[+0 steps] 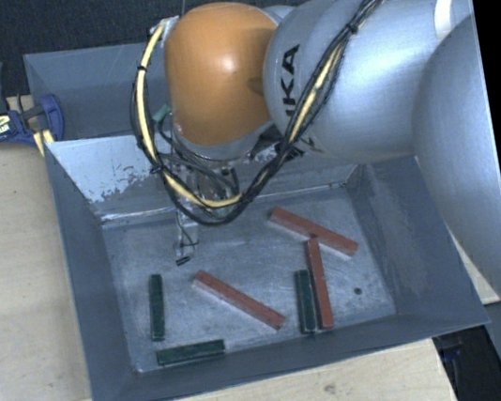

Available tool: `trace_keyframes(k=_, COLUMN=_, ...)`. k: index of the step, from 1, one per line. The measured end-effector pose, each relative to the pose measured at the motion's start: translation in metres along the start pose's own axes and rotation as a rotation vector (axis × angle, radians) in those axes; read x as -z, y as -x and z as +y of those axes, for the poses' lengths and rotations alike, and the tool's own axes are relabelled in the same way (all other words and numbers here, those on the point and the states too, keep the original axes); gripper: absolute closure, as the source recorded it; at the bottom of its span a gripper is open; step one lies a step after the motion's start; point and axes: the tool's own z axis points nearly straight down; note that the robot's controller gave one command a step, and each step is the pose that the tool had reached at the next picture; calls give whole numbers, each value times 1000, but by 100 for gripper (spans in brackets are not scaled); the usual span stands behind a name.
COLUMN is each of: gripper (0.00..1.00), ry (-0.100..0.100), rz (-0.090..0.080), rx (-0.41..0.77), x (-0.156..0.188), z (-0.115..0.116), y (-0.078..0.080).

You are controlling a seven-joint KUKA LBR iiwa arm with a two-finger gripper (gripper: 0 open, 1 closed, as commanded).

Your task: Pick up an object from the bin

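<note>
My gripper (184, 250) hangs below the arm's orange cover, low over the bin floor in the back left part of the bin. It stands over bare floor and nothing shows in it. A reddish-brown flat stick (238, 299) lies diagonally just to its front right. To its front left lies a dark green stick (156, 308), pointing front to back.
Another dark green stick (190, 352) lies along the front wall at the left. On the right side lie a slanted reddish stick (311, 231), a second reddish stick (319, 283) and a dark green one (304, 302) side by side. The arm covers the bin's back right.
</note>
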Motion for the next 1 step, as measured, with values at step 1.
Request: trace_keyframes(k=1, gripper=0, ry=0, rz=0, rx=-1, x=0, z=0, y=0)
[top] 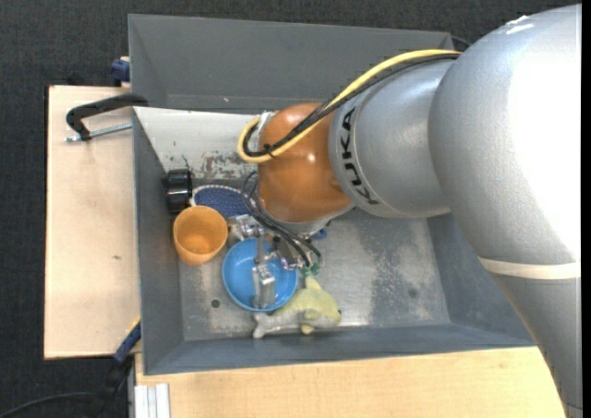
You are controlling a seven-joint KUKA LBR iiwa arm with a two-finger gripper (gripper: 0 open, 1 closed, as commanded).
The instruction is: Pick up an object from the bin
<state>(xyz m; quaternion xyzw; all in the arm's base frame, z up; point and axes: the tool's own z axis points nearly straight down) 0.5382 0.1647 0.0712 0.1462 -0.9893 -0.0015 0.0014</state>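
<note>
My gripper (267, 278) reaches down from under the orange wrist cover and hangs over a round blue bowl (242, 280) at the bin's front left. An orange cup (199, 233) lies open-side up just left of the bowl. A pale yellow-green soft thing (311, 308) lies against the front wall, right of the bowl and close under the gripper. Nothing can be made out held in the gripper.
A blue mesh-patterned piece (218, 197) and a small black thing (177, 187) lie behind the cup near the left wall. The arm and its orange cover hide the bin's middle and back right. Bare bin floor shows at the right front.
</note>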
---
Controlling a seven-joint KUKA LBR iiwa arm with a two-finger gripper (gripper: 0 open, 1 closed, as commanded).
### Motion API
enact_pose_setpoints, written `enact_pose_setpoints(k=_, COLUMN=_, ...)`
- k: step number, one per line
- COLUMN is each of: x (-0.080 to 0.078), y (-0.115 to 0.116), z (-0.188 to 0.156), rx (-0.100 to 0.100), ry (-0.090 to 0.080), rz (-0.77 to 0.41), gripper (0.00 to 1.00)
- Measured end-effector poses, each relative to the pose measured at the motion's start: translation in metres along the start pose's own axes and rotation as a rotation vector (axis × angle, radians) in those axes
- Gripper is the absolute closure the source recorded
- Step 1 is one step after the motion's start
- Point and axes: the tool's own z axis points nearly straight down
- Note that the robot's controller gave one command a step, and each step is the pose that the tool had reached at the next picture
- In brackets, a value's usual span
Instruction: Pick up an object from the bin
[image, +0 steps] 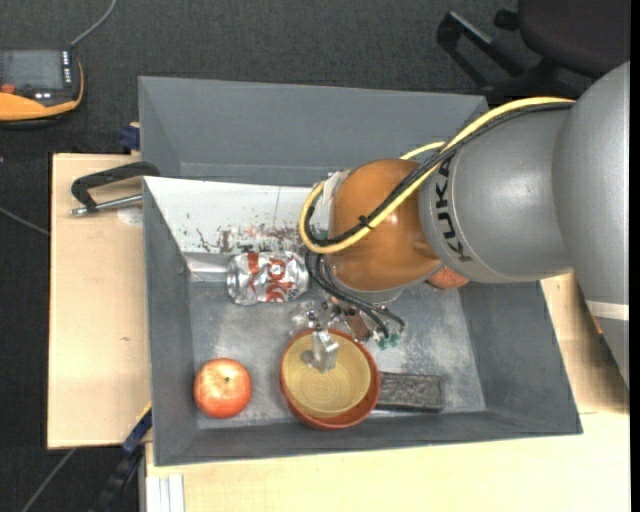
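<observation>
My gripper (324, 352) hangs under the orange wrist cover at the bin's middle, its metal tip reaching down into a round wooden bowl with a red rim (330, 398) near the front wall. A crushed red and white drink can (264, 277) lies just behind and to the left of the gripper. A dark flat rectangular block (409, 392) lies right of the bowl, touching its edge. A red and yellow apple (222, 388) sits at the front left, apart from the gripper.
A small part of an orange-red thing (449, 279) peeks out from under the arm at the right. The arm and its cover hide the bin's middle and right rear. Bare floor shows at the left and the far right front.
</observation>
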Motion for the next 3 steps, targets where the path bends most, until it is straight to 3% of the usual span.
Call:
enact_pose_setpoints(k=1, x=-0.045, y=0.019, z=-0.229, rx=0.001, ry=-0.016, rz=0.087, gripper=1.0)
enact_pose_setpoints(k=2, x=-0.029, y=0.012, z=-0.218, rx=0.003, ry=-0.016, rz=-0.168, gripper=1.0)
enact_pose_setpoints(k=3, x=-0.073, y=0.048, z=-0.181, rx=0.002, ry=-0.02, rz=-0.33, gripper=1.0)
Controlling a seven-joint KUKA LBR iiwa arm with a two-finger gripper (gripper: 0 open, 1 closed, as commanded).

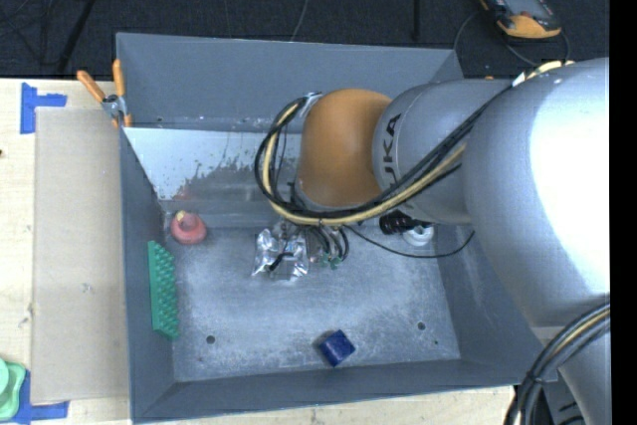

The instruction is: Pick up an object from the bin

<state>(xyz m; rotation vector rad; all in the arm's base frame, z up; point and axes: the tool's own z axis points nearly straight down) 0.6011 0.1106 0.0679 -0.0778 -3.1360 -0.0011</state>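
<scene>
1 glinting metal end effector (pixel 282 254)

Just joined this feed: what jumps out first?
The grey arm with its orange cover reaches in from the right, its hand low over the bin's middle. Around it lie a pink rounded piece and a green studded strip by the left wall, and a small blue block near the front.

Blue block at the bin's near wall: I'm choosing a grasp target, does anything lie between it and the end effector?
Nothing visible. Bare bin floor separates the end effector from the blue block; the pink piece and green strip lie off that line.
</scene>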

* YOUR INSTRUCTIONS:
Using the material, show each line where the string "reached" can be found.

* ANSWER SECTION:
Available tool: `trace_keyframes(k=_, COLUMN=_, ...)`. k: index of the step, from 1, one per line. The measured end-effector pose, each relative to the pose measured at the motion's start: translation in metres along the start pose's own axes and rotation as a rotation vector (axis × angle, radians) in those axes; read x as -z, y as -x and z as +y of those axes, for the poses' lengths and rotations alike, and the tool's own axes are relabelled in the same way (all other words and numbers here, those on the point and the states too, keep the original axes); gripper: absolute closure, as the source recorded it; at the bottom of its span a gripper is open; step one lies a step after the motion's start; point and axes: the tool's own z axis points nearly straight down; note that the robot's controller gave one command a step, and each step is the pose that the tool had reached at the next picture; calls give whole numbers, each value times 1000, but by 100 for gripper (spans in brackets are not scaled); the usual span stands behind a name.
- Note that the robot's controller gave one command a step, and each step is the pose that the tool had reached at the next picture

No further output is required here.